| Source records |
▼
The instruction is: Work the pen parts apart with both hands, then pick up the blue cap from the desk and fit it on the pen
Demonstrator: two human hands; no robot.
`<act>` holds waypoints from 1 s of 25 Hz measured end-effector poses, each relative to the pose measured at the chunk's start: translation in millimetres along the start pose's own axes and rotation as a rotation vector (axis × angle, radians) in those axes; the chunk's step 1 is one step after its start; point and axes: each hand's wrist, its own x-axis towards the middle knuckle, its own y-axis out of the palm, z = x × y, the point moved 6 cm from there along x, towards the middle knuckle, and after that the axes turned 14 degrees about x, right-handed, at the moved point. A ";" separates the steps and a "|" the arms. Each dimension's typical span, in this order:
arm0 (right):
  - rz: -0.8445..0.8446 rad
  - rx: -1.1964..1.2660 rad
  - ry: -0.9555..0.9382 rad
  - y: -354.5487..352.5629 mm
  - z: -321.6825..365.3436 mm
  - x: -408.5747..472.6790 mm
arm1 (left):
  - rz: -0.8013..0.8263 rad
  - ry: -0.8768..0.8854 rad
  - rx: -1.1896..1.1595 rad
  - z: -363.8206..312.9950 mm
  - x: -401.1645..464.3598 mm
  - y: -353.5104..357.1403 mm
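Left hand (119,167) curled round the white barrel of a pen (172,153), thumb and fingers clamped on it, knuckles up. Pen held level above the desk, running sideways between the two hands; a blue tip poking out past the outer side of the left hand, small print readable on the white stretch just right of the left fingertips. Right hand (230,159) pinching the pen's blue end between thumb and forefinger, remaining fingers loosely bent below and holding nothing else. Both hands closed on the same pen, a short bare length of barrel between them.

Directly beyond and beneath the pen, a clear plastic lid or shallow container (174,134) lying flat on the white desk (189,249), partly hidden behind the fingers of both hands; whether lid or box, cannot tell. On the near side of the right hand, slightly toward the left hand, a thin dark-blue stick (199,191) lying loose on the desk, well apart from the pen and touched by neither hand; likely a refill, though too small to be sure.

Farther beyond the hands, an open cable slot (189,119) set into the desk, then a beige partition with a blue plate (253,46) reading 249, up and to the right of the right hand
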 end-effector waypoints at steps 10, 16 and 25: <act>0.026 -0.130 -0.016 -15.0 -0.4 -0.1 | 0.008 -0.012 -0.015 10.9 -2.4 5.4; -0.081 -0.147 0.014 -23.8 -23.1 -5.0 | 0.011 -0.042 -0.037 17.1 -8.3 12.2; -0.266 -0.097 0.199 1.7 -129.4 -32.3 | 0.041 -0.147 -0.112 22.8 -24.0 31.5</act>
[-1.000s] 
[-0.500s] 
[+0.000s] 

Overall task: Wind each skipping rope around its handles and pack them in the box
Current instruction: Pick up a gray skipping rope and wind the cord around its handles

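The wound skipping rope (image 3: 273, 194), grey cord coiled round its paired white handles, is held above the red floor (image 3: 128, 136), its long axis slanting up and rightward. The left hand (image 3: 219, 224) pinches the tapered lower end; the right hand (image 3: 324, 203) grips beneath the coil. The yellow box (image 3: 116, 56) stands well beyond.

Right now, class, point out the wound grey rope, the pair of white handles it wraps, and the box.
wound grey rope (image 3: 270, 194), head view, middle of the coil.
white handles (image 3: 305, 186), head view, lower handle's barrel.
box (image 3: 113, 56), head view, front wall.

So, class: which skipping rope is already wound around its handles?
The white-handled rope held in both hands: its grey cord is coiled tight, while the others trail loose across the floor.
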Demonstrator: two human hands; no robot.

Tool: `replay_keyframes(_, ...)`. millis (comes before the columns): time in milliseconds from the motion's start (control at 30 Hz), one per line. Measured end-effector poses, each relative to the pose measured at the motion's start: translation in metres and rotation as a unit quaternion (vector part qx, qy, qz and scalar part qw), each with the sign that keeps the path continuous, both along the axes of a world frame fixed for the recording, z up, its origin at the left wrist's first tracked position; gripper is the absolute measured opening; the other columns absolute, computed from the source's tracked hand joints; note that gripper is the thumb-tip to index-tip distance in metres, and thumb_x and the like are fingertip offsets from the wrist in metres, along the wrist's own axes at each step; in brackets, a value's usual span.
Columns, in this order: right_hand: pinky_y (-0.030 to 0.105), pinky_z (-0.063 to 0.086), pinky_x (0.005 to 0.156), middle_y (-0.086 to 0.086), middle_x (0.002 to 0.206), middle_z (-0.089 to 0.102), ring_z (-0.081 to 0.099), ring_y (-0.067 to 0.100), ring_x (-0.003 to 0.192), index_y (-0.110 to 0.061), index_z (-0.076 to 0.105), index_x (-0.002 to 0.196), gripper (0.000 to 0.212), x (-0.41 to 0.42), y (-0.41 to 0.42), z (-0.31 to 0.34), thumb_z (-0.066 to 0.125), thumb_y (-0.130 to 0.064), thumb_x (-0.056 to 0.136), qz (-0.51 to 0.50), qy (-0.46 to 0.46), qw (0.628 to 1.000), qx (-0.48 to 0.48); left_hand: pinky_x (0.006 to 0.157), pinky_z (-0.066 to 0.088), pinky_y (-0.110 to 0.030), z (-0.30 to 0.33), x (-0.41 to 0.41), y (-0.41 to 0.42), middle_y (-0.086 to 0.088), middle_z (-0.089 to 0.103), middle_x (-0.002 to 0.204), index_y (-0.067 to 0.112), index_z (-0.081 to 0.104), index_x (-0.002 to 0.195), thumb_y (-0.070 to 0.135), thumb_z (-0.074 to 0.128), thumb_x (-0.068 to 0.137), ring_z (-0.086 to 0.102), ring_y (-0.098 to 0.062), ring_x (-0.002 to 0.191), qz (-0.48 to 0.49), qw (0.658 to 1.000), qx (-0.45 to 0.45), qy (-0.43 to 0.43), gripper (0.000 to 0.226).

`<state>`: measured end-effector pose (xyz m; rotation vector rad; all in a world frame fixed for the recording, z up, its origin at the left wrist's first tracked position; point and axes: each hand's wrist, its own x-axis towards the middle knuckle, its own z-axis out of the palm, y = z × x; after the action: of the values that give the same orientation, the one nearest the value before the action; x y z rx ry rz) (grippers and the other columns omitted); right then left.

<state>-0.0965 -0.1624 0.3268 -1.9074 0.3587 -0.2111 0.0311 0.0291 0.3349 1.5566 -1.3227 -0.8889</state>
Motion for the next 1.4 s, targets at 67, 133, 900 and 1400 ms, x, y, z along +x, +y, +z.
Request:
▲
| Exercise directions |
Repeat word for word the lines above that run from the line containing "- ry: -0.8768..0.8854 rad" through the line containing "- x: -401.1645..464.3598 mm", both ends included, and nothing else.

| Task output |
  - ry: -0.8768..0.8854 rad
  - rx: -1.1896..1.1595 rad
  - z: -363.8206..312.9950 mm
  - x: -401.1645..464.3598 mm

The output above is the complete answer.